III. Inherent Powers to Sanction Amedisys
The Debtors further request that the Court exercise its inherent powers to impose an award of attorney fees and costs.See Big Yank Corp. v. Liberty Mut. Fire Ins. Co., 125 F.3d 308, 313 (6th Cir. 1997) (noting "a district court's inherent authority to award fees when a party litigates "in bad faith, vexatiously, wantonly, or for oppressive reasons") (quotingAlyeska Pipeline Serv. Co. v. Wilderness Society, 421 U.S. 240, 247, 95 S.Ct. 1612, 1616 (1975)). Unlike a sanction under § 1927, a sanction under the court's inherent powers requires "a finding that an attorney `willfully abuse[d] judicial processes' by conduct `tantamount to bad faith.'" Jones v. Continental Corp., 789 F.2d 1225, 1229 (6th Cir. 1986) (quoting Roadway Express, Inc. v. Piper, 447 U.S. 752, 764-66, 100 S.Ct. 2455, 2463-64 (1980)). Exercising this power "requires that the district court make actual findings of fact that demonstrate that the claims were meritless, that counsel knew or should have known that the claims were meritless, and that the claims were pursued for an improper purpose." Big Yank, 125 F.3d at 314.

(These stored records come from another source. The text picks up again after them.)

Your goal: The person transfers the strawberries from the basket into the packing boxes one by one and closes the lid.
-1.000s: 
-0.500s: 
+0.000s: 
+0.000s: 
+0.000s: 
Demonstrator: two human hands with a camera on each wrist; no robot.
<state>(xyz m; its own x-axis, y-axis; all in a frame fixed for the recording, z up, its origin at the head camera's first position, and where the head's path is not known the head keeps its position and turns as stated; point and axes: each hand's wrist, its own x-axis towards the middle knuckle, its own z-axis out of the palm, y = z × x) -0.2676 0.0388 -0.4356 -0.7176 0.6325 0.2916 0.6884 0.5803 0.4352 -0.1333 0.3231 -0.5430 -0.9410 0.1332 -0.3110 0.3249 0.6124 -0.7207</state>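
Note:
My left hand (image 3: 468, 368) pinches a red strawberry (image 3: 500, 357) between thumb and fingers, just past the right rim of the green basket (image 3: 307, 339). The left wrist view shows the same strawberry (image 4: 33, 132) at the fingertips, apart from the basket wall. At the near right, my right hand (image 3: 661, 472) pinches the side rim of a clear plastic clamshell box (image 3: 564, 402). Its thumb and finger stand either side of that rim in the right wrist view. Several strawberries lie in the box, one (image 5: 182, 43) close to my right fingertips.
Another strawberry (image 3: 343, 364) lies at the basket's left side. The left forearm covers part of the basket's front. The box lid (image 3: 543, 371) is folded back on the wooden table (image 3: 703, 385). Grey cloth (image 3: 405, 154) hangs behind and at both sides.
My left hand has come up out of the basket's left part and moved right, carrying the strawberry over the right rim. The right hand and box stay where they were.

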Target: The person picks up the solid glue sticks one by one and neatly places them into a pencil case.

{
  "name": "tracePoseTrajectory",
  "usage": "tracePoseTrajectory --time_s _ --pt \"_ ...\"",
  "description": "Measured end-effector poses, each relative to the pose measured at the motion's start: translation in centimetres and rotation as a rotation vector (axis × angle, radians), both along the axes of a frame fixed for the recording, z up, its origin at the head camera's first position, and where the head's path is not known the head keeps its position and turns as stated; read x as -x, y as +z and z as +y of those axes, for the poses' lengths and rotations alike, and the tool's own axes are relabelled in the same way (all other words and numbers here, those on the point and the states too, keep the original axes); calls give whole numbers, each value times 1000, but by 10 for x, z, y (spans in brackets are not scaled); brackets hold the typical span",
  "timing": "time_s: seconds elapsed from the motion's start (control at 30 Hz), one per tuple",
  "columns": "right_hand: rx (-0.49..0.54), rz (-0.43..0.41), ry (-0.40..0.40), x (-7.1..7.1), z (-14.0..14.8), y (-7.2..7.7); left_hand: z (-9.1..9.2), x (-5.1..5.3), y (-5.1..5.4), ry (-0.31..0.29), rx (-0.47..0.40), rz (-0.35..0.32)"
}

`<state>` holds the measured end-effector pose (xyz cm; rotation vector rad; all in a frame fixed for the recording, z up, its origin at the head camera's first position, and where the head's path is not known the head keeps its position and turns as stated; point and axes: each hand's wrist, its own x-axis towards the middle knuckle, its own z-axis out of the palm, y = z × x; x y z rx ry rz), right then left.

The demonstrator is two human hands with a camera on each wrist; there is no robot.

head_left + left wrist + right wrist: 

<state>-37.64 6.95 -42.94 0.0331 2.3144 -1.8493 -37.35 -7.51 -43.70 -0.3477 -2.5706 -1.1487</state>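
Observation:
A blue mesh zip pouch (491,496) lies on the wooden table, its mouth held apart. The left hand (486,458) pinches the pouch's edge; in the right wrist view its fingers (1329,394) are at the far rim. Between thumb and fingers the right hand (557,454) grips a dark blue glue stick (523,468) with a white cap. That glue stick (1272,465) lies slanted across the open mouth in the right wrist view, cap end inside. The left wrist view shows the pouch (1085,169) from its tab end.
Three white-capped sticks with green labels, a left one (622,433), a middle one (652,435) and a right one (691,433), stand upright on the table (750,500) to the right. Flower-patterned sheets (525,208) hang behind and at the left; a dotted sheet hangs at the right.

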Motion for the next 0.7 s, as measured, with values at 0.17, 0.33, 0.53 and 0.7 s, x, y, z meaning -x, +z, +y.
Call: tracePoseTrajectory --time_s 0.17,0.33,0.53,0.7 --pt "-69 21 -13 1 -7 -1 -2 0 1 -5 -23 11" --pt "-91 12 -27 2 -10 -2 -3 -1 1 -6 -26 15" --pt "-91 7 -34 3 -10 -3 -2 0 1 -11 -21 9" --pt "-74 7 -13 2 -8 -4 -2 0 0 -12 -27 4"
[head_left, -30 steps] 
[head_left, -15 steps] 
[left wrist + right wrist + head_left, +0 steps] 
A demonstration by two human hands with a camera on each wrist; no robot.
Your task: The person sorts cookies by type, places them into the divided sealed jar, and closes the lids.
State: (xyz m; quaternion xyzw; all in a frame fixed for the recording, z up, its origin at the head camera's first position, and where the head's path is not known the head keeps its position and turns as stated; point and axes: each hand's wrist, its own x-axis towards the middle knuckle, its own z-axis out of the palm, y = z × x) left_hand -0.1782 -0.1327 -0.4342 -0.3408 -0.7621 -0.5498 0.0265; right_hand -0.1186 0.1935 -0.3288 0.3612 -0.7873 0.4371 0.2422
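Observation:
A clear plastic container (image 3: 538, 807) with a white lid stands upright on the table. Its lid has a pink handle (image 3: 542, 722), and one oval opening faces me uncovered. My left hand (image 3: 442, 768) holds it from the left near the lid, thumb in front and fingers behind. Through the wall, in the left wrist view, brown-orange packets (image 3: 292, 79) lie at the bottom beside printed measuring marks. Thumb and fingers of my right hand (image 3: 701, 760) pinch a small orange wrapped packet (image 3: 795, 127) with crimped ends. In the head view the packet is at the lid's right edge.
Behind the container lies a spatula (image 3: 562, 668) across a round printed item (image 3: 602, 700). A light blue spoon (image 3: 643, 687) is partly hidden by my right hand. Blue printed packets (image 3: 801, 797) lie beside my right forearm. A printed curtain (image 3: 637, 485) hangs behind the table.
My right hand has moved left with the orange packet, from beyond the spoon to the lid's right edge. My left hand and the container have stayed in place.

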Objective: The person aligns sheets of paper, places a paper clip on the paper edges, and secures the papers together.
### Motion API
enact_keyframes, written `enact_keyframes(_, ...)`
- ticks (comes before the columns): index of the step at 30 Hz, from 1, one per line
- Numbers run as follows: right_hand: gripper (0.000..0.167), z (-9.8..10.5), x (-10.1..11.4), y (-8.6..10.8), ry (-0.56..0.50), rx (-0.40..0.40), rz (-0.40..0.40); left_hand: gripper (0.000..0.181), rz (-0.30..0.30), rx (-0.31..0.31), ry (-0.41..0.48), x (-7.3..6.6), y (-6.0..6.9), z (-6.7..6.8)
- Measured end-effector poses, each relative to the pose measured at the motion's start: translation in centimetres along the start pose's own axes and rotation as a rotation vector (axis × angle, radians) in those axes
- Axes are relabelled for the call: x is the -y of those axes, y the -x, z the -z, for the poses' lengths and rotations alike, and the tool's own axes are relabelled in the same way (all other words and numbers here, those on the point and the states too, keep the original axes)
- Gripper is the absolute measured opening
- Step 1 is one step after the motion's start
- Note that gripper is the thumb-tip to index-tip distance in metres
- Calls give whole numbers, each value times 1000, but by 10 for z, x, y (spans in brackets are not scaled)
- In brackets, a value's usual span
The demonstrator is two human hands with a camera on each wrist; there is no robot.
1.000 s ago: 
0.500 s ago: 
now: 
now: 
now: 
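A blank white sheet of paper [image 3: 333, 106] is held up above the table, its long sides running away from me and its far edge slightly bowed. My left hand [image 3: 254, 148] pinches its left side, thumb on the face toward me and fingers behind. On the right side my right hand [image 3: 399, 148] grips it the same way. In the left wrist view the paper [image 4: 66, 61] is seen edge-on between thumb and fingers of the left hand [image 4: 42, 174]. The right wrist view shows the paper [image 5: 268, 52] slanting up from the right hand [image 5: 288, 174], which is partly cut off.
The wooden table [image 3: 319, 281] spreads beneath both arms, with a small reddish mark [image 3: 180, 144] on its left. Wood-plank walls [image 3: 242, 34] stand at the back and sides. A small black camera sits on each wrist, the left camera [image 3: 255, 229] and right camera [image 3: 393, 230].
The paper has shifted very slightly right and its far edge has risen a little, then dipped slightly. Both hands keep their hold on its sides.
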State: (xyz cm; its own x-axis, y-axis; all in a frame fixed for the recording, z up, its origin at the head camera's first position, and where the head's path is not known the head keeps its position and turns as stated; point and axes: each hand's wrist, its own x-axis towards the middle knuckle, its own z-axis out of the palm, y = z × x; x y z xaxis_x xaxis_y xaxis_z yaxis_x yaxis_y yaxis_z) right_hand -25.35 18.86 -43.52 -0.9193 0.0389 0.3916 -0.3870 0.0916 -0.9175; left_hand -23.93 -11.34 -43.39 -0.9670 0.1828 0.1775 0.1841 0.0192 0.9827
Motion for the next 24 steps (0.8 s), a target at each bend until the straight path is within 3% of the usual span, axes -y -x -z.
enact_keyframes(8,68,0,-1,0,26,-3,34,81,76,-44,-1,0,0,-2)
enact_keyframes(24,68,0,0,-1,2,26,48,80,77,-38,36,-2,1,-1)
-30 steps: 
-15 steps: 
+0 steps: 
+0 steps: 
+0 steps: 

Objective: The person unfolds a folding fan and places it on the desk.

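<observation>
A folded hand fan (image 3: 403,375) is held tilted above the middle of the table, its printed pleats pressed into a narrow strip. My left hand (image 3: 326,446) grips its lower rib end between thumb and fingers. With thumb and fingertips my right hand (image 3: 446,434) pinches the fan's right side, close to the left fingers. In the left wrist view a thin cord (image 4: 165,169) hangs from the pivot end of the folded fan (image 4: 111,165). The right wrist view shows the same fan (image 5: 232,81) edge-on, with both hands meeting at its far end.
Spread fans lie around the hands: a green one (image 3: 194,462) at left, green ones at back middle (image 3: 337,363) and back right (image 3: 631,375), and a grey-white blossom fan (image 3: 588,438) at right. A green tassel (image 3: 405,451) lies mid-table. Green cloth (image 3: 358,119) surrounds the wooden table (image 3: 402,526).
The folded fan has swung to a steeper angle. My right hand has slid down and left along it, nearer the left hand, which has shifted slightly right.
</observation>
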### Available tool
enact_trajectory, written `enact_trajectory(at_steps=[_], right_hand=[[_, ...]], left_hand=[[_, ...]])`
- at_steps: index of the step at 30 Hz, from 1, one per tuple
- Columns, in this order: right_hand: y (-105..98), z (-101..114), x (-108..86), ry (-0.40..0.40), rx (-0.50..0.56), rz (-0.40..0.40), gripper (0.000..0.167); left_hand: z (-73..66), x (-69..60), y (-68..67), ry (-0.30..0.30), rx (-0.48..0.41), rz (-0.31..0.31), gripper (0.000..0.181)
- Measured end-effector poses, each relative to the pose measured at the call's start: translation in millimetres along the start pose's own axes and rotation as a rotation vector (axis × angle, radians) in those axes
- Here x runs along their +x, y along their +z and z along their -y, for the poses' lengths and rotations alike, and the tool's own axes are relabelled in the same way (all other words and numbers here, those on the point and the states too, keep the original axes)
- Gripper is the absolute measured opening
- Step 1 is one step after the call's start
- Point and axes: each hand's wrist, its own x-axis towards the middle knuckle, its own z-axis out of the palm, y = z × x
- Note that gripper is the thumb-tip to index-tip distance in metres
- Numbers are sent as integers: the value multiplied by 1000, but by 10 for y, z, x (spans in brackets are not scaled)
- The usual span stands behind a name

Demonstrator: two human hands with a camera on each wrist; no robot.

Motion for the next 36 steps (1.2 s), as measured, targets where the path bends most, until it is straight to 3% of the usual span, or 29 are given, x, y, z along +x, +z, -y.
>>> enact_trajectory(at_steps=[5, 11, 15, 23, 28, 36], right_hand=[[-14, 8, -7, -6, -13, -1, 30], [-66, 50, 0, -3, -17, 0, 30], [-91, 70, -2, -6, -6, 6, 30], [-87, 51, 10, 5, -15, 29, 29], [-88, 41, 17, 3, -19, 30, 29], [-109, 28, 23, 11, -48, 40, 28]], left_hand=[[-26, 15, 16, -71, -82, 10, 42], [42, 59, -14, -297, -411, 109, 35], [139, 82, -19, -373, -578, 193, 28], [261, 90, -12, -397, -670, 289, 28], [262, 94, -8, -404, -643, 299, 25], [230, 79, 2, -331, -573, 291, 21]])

The evidence before the Court does not demonstrate an improper purpose on Amedisys's part. Even though counsel for Amedisys should have known that the appeal was meritless, there is no evidence to show that counsel filed the appeal with the intent of causing delay and expense to the Debtors. The appeal appears to stem from counsel's honest, though mistaken, belief that the order approving the settlement somehow prejudiced Amedisys's alleged setoff rights.
IV. Conclusion
Accordingly, the Debtors' January 10, 2005 motion for an award of attorney fees and costs incurred in briefing this appeal (doc. 14) is GRANTED under 28 U.S.C. § 1927.
The Debtors shall submit a statement of fees and costs within twenty (20) days of the date of this order. The statement shall be supported by an affidavit, itemized bills, or other materials which show the amount of fees and costs that the Debtors incurred in briefing this appeal. If Amedisys has an objection to the reasonableness of the amount claimed by the Debtors, it may file an objection within ten (10) days of the Debtors filing their statement of fees and costs.